■ **ACTION ITEM**
Give back the full listing exactly, setting the pictures aside.

■ **INFORMATION SHOWN**
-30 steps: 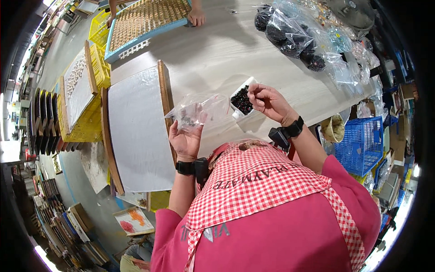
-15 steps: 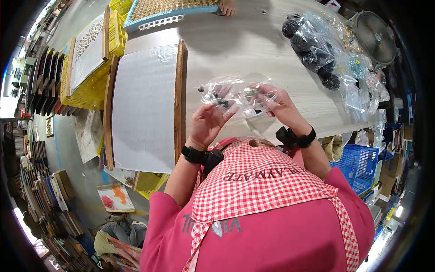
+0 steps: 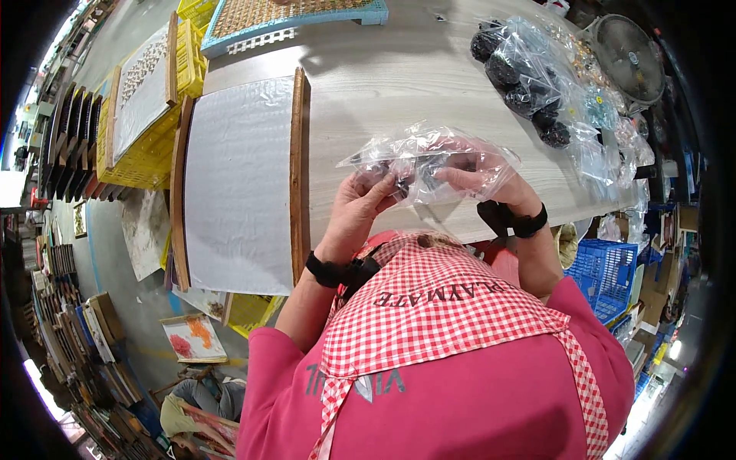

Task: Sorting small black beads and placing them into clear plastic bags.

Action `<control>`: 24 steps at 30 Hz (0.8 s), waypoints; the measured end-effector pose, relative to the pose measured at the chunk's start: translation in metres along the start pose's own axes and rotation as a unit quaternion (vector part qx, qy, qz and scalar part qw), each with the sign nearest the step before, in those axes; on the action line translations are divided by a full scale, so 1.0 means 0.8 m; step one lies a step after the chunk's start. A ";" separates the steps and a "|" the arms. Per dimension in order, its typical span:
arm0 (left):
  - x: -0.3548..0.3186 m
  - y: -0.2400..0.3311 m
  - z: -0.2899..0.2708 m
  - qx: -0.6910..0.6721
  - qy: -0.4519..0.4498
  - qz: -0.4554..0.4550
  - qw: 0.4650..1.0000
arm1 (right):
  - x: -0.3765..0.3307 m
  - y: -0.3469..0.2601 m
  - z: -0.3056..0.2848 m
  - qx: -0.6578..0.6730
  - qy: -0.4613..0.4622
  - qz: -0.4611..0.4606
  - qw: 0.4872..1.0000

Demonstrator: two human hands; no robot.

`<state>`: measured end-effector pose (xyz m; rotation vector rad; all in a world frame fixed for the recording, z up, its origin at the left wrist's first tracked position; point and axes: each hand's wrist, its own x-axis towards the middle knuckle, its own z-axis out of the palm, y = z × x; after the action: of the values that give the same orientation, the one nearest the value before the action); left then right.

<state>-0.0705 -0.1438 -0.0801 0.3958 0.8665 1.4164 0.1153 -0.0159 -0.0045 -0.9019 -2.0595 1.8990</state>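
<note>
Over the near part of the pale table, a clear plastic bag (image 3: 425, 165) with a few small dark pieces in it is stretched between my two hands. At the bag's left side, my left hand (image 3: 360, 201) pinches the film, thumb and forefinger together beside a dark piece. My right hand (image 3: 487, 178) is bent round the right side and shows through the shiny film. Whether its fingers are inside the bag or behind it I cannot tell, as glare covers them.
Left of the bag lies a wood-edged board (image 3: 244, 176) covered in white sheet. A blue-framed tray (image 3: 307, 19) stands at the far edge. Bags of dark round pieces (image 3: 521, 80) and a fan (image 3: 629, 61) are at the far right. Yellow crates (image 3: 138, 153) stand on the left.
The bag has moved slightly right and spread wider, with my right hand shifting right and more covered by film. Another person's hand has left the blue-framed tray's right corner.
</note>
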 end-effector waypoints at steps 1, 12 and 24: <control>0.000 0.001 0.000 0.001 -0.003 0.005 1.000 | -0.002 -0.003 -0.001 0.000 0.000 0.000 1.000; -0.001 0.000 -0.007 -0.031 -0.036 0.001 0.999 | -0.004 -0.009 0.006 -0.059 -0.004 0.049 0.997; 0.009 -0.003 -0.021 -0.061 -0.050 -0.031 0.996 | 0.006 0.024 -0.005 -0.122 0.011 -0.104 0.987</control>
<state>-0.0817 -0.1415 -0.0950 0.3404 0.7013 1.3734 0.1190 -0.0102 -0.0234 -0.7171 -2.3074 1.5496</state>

■ **RESPONSE FOR THIS EXERCISE**
-30 steps: 
-15 steps: 
+0 steps: 

Task: Sorting small black beads and placing them into clear plastic bags.

Action `<control>`: 24 steps at 30 Hz (0.8 s), waypoints; the measured end-effector pose, relative to the pose measured at the chunk's start: translation in metres along the start pose's own axes and rotation as a unit quaternion (vector part qx, qy, qz and scalar part qw), each with the sign nearest the step before, in those axes; on the action line translations are divided by a full scale, so 1.0 means 0.8 m; step one lies a step after the chunk's start. A ";" separates the steps and a "|" the arms. Per dimension in order, its typical span:
arm0 (left):
  - x: -0.3548..0.3186 m
  - y: -0.2400..0.3311 m
  - z: -0.2899..0.2708 m
  - qx: -0.6910..0.6721
  - qy: -0.4519..0.4498
  - qz: -0.4554..0.4550
  - qw: 0.4650..1.0000
arm1 (right):
  - x: -0.3765..0.3307 m
  - y: -0.3469..0.2601 m
  - z: -0.3056..0.2848 m
  - qx: -0.6578..0.6730
  - qy: -0.4613..0.4622
  - qz: -0.4611..0.4606
  - qw: 0.4872..1.0000

Demonstrator: two human hands; no robot.

`<state>`: measured end-effector pose (xyz m; rotation vector rad; all in a world frame fixed for the recording, z up, its origin at the left wrist's first tracked position; point and axes: each hand's wrist, its own x-axis towards the middle knuckle, its own z-axis out of the palm, y = z × x; after the action: of the values that give the same orientation, the one nearest the value before the action); left then right.

<state>-0.0705 -0.1438 -0.0801 0.3958 0.8665 1.4164 0.1153 -0.0159 -0.0045 -0.9019 -2.0595 1.8990</state>
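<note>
Over the near part of the pale table, a clear plastic bag (image 3: 425, 165) with a few small dark pieces in it is stretched between my two hands. At the bag's left side, my left hand (image 3: 360, 201) pinches the film, thumb and forefinger together beside a dark piece. My right hand (image 3: 487, 178) is bent round the right side and shows through the shiny film. Whether its fingers are inside the bag or behind it I cannot tell, as glare covers them.
Left of the bag lies a wood-edged board (image 3: 244, 176) covered in white sheet. A blue-framed tray (image 3: 307, 19) stands at the far edge. Bags of dark round pieces (image 3: 521, 80) and a fan (image 3: 629, 61) are at the far right. Yellow crates (image 3: 138, 153) stand on the left.
The bag has moved slightly right and spread wider, with my right hand shifting right and more covered by film. Another person's hand has left the blue-framed tray's right corner.
</note>
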 end-effector waypoints at steps 1, 12 and 24: <control>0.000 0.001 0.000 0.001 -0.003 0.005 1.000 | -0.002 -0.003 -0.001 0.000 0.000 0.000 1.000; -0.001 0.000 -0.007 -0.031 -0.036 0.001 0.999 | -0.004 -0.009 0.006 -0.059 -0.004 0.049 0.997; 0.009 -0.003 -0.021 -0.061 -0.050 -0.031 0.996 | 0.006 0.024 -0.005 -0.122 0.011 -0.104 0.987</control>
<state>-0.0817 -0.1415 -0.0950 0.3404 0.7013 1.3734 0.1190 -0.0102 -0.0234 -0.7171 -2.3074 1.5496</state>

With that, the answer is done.